Why does "locate filename | xargs vim" cause strange terminal behaviour?

While 'reset' fixes the problem, you can also explicitely re-activate the echo behaviour with:

stty echo

An other alternative is to execute xargs with the -o option. From the man page:

-o      Reopen stdin as /dev/tty in the child process before executing
        the command.  This is useful if you want xargs to run an interac-
        tive application.

Note, -o is a BSD extension to xargs.

A more portable means to achieve the same effect is:

xargs sh -c 'vim "$@" < /dev/tty' vim

Vim expects to be connected to a real terminal and sends codes appropriate to that.

Reset the terminal with

reset

The easiest workaround:

locate 50local.policy | xargs gvim

Rationale gui vim doesn't require a terminal

Otherwise:

vim $(locate 50local.policy)

Rationale vim is started directly connected to the terminal (instead of as a child process under xargs which in turn runs in a subshell with stdin/stdout connected to pipes instead of a terminal).
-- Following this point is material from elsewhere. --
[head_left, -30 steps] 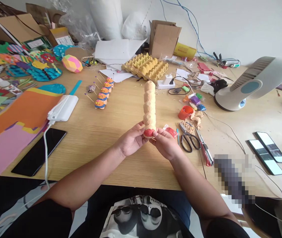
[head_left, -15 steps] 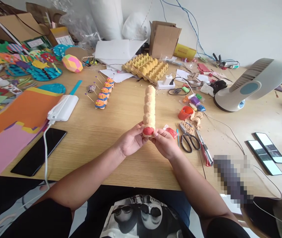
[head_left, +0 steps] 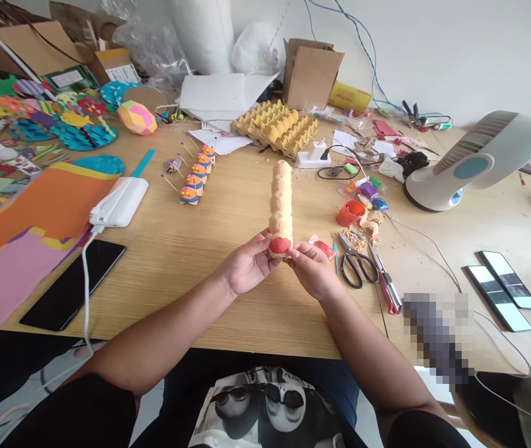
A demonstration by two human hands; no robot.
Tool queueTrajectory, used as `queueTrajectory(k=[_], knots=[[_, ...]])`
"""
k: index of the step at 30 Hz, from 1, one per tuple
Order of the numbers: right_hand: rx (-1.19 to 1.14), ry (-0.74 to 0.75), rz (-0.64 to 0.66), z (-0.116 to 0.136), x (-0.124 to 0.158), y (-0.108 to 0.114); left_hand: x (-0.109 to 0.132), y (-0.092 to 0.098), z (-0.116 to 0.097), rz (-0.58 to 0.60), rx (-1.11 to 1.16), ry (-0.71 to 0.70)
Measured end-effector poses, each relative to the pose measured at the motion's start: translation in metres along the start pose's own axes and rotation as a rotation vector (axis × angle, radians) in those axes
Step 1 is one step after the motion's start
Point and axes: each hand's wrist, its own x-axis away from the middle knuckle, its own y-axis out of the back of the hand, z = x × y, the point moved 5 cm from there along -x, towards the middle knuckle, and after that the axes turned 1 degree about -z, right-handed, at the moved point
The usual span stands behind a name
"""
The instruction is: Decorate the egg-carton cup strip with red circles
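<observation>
A long strip of tan egg-carton cups stands up above the wooden table, its near end covered with red clay. My left hand pinches that red end from the left, fingers closed on it. From the right, my right hand also has its fingers pressed onto the red clay. A painted row of orange and blue cups with toothpicks lies further back on the left.
Black scissors, a red utility knife, an orange cup and clay lumps lie right of my hands. A white fan sits at the right, a phone and power bank at the left, an egg tray behind.
The strip has tilted slightly and shifted a little toward me; my fingers keep working the red clay at its end. Otherwise nothing has moved.
</observation>
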Motion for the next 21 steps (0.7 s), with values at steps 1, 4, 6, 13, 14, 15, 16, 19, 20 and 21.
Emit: queueTrajectory(k=[1,4,6,13,14,15,16,19,20,21], knots=[[0.025,0.010,-0.014,0.001,0.000,0.001,0.000,0.000,-0.001,-0.004,0.001,-0.003],[0.166,0.099,-0.098,0.008,0.002,0.006,0.001,-0.003,-0.004,-0.008,-0.007,-0.019],[0.380,0.250,-0.204,0.020,0.006,0.009,0.002,-0.005,-0.006,-0.007,-0.025,-0.035],[1.103,0.796,-0.362,0.045,0.028,-0.008,0.002,-0.007,-0.009,0.009,-0.084,-0.093],[1.141,0.825,-0.354,0.044,0.029,-0.010,0.002,-0.007,-0.009,0.013,-0.089,-0.096],[1.170,0.848,-0.347,0.043,0.029,-0.011,0.002,-0.007,-0.009,0.017,-0.094,-0.099],[1.193,0.866,-0.344,0.043,0.030,-0.012,0.002,-0.008,-0.008,0.021,-0.100,-0.101],[1.240,0.883,-0.355,0.042,0.030,-0.012,0.002,-0.009,-0.008,0.023,-0.130,-0.112],[1.252,0.879,-0.359,0.041,0.030,-0.012,0.003,-0.009,-0.008,0.020,-0.144,-0.118],[1.260,0.873,-0.361,0.041,0.029,-0.011,0.003,-0.009,-0.008,0.017,-0.157,-0.124]])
It is like saying

vim /usr/some/dir/50local.policy /usr/local/some/dir/50local.policy

Alternatively

You can dodge the issue by not starting vim with the arguments, but adding the arguments from vim! Vim is in fact a lot better at running shells than shells are at running vim.

Whilst in vim:

:args `locate 50local.policy`
:rewind

This sets the argument list to the files returned from the shell command between the ticks; :rewind then goes to the first file from that list. If you were editing multiple matches, try this:

:w|next

This sequence of commands (separated by |) writes the current buffer to file, then goes to the next file in the args list.